Task to carry out
Using the material below, return exactly the lines between the one holding "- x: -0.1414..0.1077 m" and the one holding "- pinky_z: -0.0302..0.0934", inclusive, and no others.

Input data
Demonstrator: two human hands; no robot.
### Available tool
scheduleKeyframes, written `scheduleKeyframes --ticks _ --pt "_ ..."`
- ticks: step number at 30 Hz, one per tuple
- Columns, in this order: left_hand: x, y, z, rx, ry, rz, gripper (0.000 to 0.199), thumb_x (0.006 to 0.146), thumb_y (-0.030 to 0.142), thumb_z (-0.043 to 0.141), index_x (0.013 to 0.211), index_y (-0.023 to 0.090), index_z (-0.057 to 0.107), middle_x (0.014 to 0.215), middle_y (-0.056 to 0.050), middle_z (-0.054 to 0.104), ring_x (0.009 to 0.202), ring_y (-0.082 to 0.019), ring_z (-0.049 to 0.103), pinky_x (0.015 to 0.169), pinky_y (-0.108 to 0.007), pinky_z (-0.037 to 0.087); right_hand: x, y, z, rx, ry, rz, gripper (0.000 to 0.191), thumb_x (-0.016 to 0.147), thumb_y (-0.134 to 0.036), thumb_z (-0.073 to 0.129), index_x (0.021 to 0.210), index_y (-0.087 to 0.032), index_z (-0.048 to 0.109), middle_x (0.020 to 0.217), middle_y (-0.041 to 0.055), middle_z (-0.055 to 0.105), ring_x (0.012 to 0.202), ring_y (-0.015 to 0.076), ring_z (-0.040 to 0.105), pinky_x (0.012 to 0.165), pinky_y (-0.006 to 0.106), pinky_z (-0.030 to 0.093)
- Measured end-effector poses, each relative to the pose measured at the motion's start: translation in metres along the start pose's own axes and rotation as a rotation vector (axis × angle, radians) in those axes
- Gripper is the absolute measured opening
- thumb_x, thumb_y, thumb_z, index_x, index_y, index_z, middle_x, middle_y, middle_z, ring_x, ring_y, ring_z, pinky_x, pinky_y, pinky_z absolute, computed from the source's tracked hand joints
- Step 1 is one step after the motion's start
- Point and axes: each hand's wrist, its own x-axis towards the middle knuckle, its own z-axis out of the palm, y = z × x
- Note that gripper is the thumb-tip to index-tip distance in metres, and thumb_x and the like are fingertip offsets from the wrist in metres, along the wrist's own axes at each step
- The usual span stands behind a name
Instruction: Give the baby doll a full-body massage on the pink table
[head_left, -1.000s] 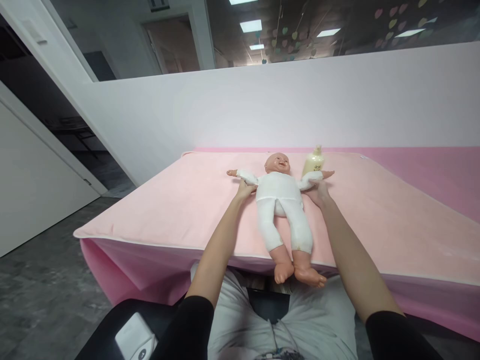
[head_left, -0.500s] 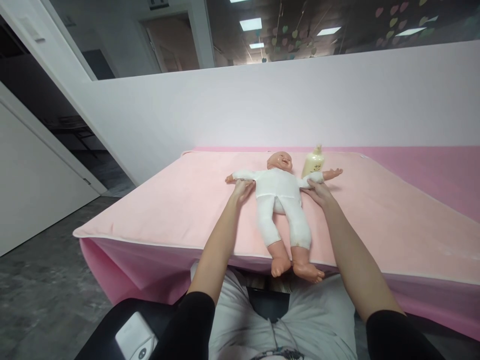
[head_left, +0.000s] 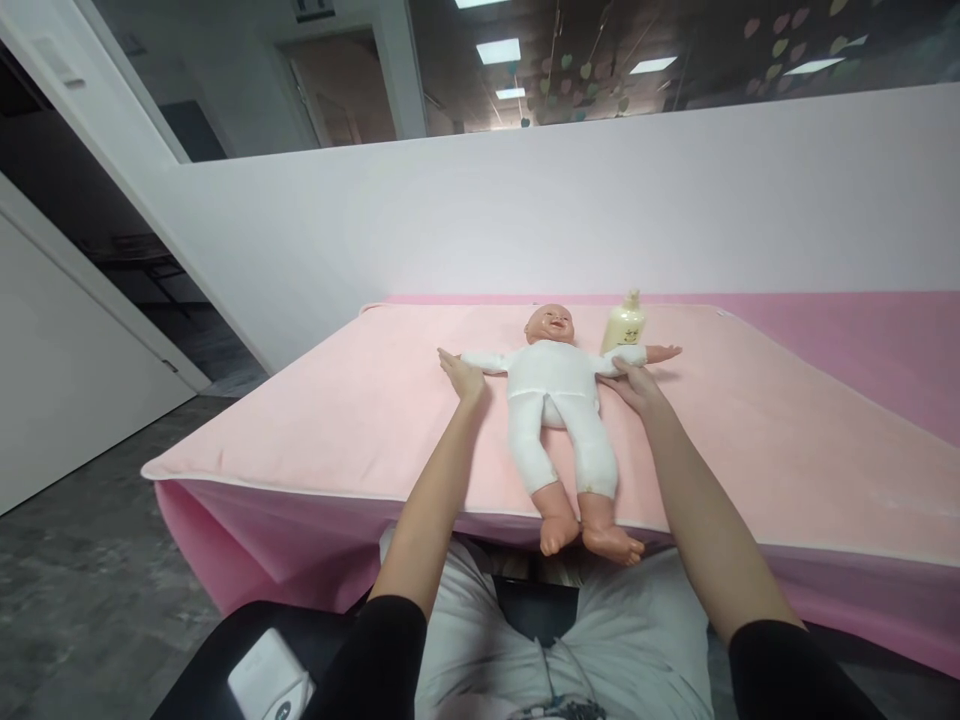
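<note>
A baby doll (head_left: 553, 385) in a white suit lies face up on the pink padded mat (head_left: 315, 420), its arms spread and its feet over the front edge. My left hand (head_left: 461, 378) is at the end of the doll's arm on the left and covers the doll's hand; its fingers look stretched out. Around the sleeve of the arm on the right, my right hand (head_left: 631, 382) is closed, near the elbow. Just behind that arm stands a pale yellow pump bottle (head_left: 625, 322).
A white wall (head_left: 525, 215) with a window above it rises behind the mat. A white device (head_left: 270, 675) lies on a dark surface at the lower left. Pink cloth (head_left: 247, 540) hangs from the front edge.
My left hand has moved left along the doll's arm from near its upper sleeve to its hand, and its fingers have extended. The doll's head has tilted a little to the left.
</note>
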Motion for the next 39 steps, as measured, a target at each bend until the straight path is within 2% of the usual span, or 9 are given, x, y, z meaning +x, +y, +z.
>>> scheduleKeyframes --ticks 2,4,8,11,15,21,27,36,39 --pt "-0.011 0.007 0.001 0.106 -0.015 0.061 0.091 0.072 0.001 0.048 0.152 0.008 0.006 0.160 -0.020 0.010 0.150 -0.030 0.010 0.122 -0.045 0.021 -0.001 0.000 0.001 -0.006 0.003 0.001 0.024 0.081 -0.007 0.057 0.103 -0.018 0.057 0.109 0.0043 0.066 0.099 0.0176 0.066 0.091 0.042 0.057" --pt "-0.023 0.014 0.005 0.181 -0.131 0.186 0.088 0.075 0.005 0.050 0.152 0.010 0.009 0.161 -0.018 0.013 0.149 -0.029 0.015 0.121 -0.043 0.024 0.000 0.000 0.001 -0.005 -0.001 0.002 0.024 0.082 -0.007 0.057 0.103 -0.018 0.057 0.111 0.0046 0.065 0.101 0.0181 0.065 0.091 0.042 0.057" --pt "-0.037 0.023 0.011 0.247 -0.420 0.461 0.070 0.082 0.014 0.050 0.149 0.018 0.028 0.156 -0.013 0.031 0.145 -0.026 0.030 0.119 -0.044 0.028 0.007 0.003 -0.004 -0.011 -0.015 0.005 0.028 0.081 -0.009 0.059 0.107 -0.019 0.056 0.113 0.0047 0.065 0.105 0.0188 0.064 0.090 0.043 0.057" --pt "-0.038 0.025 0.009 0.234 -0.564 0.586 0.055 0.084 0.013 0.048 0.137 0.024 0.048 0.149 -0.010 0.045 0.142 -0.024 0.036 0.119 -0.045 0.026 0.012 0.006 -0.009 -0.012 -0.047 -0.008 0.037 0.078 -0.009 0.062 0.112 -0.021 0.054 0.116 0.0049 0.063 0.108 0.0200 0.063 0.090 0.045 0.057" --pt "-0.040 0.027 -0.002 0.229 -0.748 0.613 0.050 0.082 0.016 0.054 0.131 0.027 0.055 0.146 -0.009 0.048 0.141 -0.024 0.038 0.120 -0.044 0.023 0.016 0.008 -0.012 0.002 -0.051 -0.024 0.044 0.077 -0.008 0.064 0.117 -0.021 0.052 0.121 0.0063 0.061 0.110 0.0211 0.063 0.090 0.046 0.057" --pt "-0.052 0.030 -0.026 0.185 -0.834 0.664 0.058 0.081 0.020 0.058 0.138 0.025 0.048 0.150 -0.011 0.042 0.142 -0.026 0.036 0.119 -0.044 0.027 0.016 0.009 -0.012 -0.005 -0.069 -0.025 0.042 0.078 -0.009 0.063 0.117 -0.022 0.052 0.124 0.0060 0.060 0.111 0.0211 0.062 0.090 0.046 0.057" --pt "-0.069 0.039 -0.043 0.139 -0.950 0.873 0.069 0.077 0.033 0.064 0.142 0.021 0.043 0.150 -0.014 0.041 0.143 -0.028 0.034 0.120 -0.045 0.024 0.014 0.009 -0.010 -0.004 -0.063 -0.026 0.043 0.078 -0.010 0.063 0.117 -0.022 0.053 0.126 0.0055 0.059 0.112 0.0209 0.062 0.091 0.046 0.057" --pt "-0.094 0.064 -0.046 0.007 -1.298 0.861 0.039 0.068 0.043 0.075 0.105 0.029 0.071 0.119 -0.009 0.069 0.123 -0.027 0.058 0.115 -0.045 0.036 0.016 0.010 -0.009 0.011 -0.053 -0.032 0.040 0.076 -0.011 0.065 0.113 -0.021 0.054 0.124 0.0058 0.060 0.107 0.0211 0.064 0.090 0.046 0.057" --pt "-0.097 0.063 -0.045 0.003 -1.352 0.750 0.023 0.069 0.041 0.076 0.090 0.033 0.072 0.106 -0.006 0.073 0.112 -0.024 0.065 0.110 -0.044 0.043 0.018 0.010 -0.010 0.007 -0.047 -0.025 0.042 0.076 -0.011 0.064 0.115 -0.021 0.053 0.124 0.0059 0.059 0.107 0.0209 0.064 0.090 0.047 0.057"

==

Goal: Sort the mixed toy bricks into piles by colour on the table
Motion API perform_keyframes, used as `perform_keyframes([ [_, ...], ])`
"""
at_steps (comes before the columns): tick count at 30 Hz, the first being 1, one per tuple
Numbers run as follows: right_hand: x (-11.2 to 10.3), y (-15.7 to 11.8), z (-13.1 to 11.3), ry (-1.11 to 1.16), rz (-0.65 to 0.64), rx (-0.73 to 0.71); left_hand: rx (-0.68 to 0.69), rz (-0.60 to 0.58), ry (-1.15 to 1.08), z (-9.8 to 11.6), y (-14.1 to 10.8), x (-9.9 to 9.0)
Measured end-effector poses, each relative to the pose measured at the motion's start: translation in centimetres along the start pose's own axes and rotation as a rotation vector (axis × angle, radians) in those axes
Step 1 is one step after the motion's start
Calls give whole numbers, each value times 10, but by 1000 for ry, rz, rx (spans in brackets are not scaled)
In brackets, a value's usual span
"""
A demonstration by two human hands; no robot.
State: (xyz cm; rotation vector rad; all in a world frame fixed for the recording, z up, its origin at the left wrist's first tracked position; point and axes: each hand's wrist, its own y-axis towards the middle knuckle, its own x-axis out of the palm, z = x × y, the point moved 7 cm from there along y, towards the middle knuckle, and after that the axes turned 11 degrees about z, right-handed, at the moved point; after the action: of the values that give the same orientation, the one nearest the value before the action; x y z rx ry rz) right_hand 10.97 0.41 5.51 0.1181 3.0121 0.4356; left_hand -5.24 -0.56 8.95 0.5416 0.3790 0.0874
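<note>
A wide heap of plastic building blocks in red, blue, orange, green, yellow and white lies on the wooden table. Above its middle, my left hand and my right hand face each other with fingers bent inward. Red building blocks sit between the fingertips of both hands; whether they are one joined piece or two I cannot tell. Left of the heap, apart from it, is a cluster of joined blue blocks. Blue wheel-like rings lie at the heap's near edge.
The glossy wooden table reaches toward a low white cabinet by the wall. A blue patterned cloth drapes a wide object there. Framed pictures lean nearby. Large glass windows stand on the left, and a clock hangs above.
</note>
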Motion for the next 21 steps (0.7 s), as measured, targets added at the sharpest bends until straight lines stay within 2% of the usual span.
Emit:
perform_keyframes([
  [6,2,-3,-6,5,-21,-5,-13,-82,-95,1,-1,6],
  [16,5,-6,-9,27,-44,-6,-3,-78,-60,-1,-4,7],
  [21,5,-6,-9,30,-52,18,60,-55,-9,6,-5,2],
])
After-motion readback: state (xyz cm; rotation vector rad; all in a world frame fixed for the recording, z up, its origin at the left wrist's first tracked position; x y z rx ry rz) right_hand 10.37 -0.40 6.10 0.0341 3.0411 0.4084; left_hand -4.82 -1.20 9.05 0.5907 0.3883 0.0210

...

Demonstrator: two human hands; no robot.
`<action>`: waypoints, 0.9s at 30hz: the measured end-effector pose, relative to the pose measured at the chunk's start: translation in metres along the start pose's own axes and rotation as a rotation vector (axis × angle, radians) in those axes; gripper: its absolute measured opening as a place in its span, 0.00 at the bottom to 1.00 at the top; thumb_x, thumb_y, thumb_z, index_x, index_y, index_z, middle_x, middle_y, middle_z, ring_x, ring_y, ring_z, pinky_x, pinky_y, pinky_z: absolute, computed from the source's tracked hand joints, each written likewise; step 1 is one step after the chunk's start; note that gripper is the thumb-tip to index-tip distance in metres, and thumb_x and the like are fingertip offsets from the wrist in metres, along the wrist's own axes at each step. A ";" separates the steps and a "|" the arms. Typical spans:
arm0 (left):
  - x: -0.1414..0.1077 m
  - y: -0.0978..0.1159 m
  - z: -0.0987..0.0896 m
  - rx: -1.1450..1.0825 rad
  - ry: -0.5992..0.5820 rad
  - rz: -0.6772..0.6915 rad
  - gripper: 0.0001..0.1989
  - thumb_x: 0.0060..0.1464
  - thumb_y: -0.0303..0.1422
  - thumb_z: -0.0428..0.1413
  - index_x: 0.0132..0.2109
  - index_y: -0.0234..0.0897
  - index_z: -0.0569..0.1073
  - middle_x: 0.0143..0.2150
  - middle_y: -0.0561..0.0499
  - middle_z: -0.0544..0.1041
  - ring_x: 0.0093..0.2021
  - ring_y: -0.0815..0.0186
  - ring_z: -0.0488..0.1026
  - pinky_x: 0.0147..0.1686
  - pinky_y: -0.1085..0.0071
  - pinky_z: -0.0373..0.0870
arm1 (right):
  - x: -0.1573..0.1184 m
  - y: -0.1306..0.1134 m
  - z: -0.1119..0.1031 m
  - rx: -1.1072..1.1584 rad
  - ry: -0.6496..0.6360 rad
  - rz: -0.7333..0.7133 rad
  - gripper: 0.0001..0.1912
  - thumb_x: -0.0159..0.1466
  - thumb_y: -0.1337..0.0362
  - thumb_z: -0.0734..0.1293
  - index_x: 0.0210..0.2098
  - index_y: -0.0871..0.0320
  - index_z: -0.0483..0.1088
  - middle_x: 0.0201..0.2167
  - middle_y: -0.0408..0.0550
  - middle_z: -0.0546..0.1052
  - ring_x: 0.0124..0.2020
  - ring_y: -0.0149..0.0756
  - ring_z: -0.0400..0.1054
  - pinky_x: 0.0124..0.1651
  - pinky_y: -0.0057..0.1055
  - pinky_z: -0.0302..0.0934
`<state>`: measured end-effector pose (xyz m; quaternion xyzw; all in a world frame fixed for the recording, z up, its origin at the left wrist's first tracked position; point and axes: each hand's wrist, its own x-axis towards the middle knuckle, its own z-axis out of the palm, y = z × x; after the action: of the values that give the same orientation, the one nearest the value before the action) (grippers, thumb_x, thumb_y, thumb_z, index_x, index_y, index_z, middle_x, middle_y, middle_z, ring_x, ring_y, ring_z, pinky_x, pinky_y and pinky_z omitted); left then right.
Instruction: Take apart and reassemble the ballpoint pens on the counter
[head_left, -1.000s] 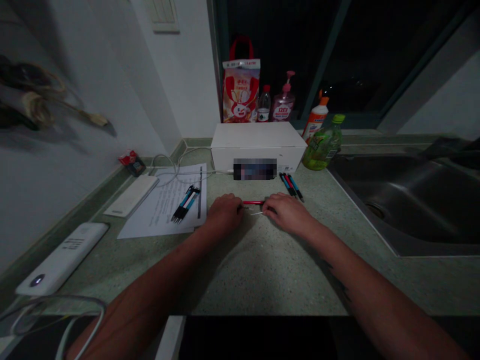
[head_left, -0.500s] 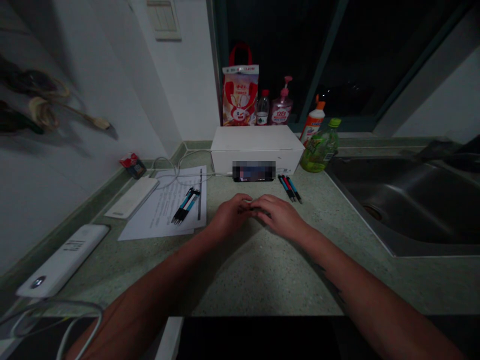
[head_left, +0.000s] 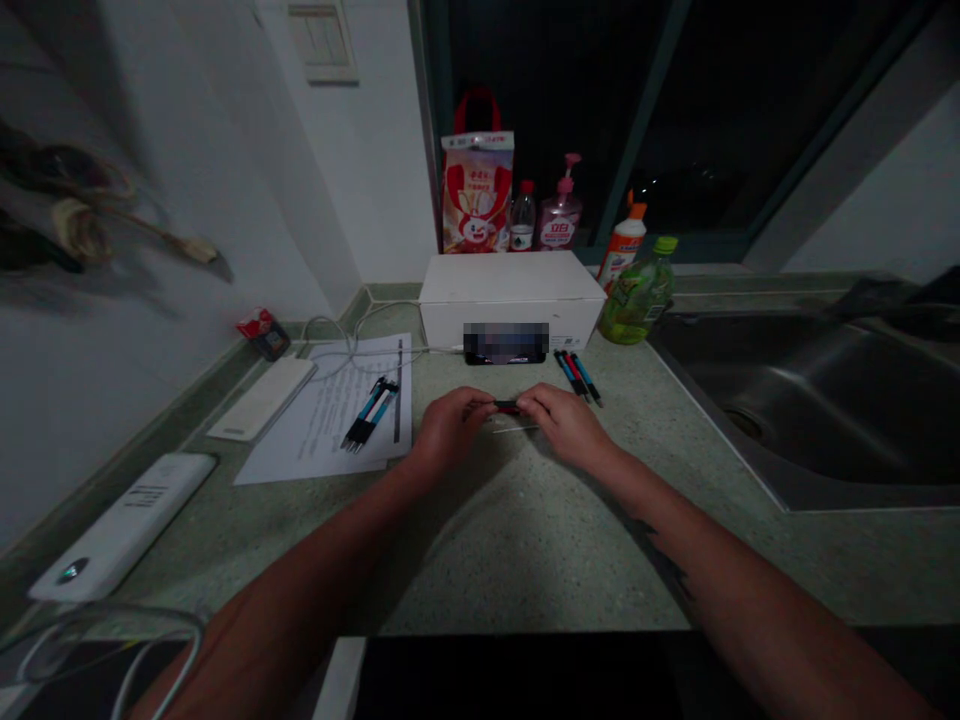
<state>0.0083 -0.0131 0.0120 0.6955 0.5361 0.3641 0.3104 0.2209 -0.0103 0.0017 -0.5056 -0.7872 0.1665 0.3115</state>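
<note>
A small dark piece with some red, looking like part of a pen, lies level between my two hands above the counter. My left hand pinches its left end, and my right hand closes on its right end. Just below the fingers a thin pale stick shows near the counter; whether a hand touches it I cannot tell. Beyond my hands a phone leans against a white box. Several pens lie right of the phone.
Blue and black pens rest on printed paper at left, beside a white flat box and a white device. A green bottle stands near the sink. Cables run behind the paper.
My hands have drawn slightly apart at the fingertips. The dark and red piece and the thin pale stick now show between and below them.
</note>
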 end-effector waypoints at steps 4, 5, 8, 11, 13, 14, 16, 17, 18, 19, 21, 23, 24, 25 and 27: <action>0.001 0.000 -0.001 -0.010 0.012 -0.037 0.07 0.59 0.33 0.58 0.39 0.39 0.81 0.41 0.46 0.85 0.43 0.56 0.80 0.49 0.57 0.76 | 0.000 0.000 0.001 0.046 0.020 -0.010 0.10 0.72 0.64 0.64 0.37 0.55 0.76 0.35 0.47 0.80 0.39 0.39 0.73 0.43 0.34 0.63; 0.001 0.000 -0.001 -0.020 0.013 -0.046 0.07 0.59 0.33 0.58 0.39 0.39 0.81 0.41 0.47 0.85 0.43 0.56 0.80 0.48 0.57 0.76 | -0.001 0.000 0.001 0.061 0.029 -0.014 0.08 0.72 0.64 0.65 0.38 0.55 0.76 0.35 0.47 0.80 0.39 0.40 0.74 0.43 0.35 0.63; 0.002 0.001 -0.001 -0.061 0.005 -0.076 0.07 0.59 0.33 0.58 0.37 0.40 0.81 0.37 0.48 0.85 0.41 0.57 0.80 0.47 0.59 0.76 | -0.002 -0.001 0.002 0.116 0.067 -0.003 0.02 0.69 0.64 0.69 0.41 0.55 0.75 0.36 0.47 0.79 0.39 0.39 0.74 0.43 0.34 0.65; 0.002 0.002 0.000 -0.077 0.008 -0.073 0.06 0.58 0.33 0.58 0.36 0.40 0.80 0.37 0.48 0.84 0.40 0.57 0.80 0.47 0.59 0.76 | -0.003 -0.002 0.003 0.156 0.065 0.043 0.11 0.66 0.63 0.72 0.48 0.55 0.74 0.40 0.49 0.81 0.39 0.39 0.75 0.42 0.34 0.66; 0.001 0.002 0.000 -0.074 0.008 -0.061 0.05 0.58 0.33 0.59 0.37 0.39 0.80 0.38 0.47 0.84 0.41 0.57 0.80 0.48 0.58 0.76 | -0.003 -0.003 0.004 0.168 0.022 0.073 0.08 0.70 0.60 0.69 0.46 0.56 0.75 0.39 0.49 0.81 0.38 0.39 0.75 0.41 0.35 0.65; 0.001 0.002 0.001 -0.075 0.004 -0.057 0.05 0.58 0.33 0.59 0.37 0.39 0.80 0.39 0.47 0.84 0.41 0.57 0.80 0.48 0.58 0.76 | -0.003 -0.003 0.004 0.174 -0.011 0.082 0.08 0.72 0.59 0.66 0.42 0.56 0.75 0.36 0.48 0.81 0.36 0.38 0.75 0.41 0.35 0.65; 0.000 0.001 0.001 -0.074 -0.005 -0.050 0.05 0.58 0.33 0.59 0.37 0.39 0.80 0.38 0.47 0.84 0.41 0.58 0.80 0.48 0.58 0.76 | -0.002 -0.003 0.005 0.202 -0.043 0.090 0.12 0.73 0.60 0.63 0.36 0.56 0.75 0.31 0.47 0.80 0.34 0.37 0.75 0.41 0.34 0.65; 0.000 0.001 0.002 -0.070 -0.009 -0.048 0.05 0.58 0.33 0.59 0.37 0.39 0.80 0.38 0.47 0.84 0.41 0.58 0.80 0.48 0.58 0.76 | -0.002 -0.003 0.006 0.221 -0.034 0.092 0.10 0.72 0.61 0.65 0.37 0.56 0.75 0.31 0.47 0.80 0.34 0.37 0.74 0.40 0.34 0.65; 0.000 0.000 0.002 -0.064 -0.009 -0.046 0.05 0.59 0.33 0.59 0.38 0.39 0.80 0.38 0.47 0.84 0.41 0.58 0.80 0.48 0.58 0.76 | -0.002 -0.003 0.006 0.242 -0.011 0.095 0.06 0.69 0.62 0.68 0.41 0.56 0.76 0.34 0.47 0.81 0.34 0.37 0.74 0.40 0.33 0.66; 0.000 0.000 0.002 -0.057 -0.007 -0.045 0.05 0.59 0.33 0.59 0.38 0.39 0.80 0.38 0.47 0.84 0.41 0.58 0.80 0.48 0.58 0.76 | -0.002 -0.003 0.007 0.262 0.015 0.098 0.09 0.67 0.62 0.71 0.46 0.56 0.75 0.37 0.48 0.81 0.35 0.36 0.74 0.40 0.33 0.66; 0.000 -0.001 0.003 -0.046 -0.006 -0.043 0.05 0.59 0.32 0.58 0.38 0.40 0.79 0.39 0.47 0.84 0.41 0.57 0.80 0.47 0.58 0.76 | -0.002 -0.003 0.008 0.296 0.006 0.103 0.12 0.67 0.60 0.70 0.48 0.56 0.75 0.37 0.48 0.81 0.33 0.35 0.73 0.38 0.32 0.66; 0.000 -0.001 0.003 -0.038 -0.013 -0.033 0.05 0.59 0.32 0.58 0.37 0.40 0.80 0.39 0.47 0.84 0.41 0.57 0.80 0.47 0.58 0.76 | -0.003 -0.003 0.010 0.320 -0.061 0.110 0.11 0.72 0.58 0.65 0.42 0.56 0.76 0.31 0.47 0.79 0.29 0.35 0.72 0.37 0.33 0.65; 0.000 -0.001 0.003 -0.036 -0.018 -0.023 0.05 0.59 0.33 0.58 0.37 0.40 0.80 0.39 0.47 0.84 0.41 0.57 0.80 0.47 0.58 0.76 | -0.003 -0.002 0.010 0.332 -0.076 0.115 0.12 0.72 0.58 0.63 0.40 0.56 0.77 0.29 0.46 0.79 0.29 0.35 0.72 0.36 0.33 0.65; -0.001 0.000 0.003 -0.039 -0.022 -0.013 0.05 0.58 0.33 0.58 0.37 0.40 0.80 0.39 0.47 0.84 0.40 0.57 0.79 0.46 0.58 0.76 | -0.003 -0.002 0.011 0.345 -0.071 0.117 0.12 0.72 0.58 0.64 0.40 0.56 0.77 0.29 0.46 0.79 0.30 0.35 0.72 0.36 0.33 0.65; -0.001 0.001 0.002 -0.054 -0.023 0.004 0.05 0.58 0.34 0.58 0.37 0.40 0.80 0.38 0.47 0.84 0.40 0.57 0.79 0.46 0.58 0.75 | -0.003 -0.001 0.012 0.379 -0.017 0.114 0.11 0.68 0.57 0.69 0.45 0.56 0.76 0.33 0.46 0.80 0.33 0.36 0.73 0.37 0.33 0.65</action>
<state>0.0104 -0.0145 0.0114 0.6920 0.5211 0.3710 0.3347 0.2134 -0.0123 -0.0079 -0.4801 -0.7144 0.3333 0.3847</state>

Task answer
  - x: -0.1414..0.1077 m
  - y: -0.0978..0.1159 m
  - z: -0.0987..0.0896 m
  - rx: -1.1450..1.0825 rad
  - ry: -0.5992..0.5820 rad
  - rz: -0.6772..0.6915 rad
  - gripper: 0.0001..0.1989
  - thumb_x: 0.0060..0.1464
  - thumb_y: -0.0303..0.1422
  - thumb_z: -0.0428..0.1413
  - index_x: 0.0132..0.2109
  - index_y: -0.0234..0.0897
  - index_z: -0.0569..0.1073
  - middle_x: 0.0143..0.2150
  - middle_y: -0.0561..0.0499
  - middle_z: -0.0544..0.1041
  - ring_x: 0.0093..0.2021
  - ring_y: -0.0815..0.0186
  - ring_z: -0.0488..0.1026
  - pinky_x: 0.0147..0.1686
  - pinky_y: -0.1085..0.0071
  - pinky_z: -0.0373..0.0870
arm1 (right):
  - x: -0.1573..0.1184 m
  - y: -0.1306..0.1134 m
  - z: -0.1119..0.1031 m
  - rx: -1.1072..1.1584 rad
  - ry: -0.6496..0.6360 rad
  - rz: -0.7333..0.7133 rad
  - gripper: 0.0001..0.1912
  - thumb_x: -0.0159..0.1466
  - thumb_y: -0.1337..0.0362
  - thumb_z: -0.0734..0.1293
  - index_x: 0.0210..0.2098
  - index_y: -0.0871..0.0320
  - index_z: -0.0483..0.1088
  - middle_x: 0.0201..0.2167
  - middle_y: -0.0408..0.0550
  - middle_z: -0.0546..0.1052
  - ring_x: 0.0124..0.2020
  - ring_y: -0.0149..0.0756
  - ring_z: -0.0400..0.1054
  - pinky_x: 0.0124..0.1651
  - pinky_y: -0.0057..0.1055
  - pinky_z: -0.0302..0.0934

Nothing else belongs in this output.